Robert Allan’s Bread Recipe

  • 500g Matthews Cotswold Flour – Strong White Bread flour
  • 7g dried yeast
  • 7g salt
  • 300g (60% hydration) tepid water
  • 4 Tbsp Cold pressed Rapeseed oil (or basic rapeseed will do)
  1. Weigh flour into a large bowl.
  2. Put yeast at one side and work into the flour slightly.
  3. Put salt at the opposite side.
  4. Make a well in the centre and add the water and oil to the flour and using one hand like a claw, stir together until the dough comes together as a ball.
  5. Empty the dough onto the bench and knead, for 10-12 minutes. Dust the worktop with a little flour and sit your dough on the flour. Flatten slightly and bring the outside of the dough, into the centre. Work all the way around the dough doing this, thus creating a little tension on the top of the dough.
  6. Dust a bowl with a little flour and pop your dough into your bowl. Cover with a tea towel and leave to rise (doubles in size). This will take between 1-2 hours, depending on the temperature of your kitchen.
  7. Once risen, thump the dough to knock the air out and tip back onto a lightly floured worktop. Knead a few times and bring together into a ball.
  8. This basic dough can now be used for 1 loaf or 12 buns.
For loaf
  • Shape the loaf as before, bringing the outsides of the dough, into the centre, to create tension across the top. This can be popped into a loaf tin or left freeform on a tray.
For buns
  • You could partition your dough into 70g balls of dough (ideal for sandwich rolls)
  • Cup your hand over the ball of dough and roll into a tight ball. Place onto a baking tray and continue rolling the dough, placing each ball quite close (2cm) to each other on the tray. This will give nice soft edges, once baked.
Final steps
  1. Cover either with the tea towel and once again and leave to rise – 45-60 mins.
  2. After 40 mins pop another separates small tin in your oven and heat your oven to 220C fan.
  3. Once the loaf the loaf has risen, or buns are proved and almost touching each other, pop the baking tray into the middle of your oven.
  4. The tin you popped into the oven, put 4 or 5 ice cubes into the tin and close the door, drop oven temp to 200C fan and bake for 35 min for a loaf or 23 minutes for buns.
  5. Once out of the oven, immediately place onto a cooling rack, to cool down.

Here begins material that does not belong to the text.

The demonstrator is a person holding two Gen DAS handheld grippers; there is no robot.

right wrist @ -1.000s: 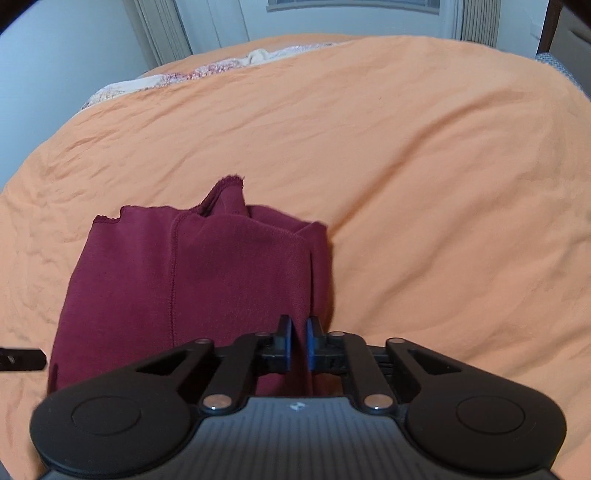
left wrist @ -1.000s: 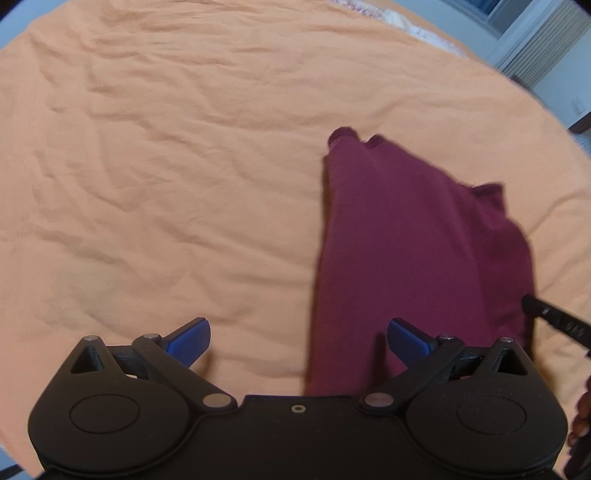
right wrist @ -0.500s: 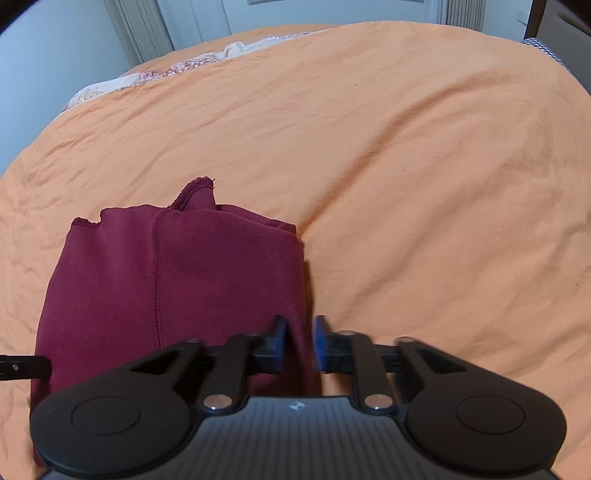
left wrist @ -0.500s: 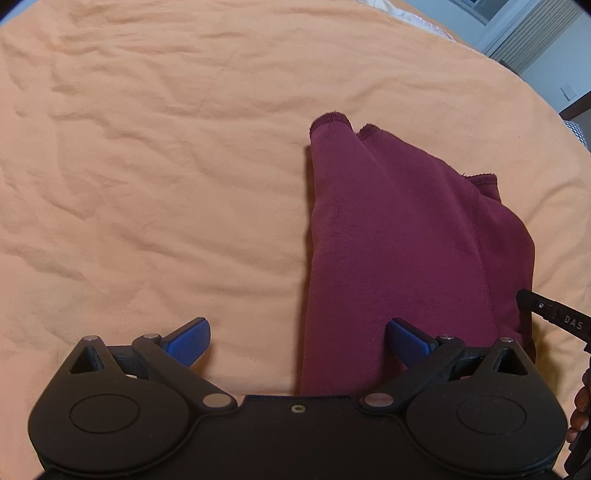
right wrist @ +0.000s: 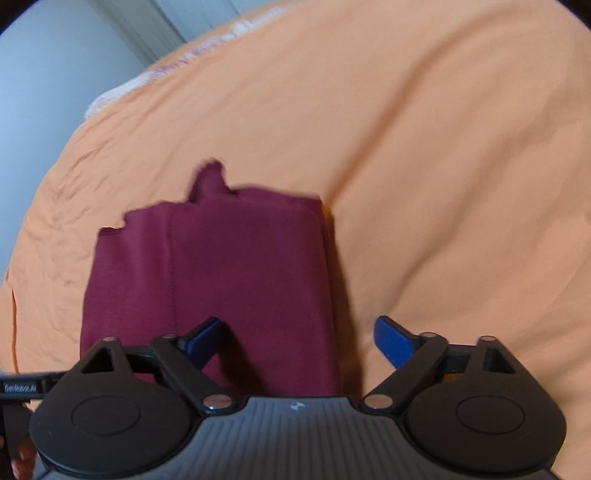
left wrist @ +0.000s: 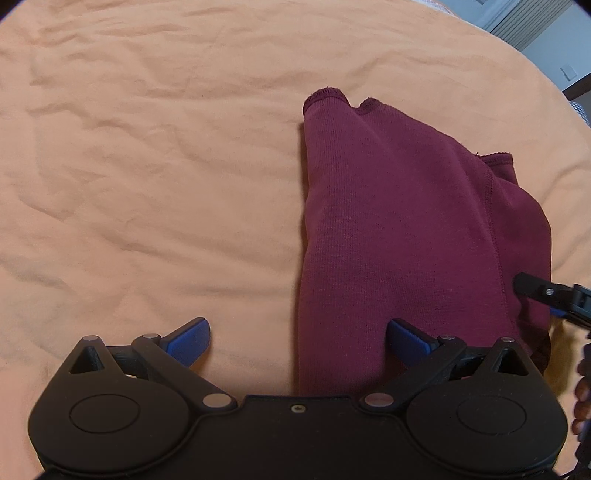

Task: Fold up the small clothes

7. Why do you enjoy baking – what does it give you?

Baking is a time to unwind, a release from everyday life. When you take simple ingredients, i.e. flour, yeast, water, and salt and produce a wonderful looking loaf, it gives a sense of achievement, not to mention filling the house with an amazing aroma.

8. Who are you a big fan of in real life?

I am a big fan of @Claire_Clark – Claire is a renowned pastry chef and was a judge on the first series of Great British Bake Off (GBBO) Creme De La Crème (or Bake Off The Professionals).

9. What is your most triumphant bake and your biggest disaster? And why?

I love the bundt in the picture above. This was baked in a development kitchen, whilst baking alongside professional chefs and professionally photographed by @pavlovaandcream

I’d say macarons were a disaster to start with, but I persevered and finally had success, after using Nancy Birtwhistle (GBBO) recipe, I succeeded in making them.

Besides bread, this is also one of my favourite bakes. It’s a bara brith but done in a simnel cake style, which was done for Easter.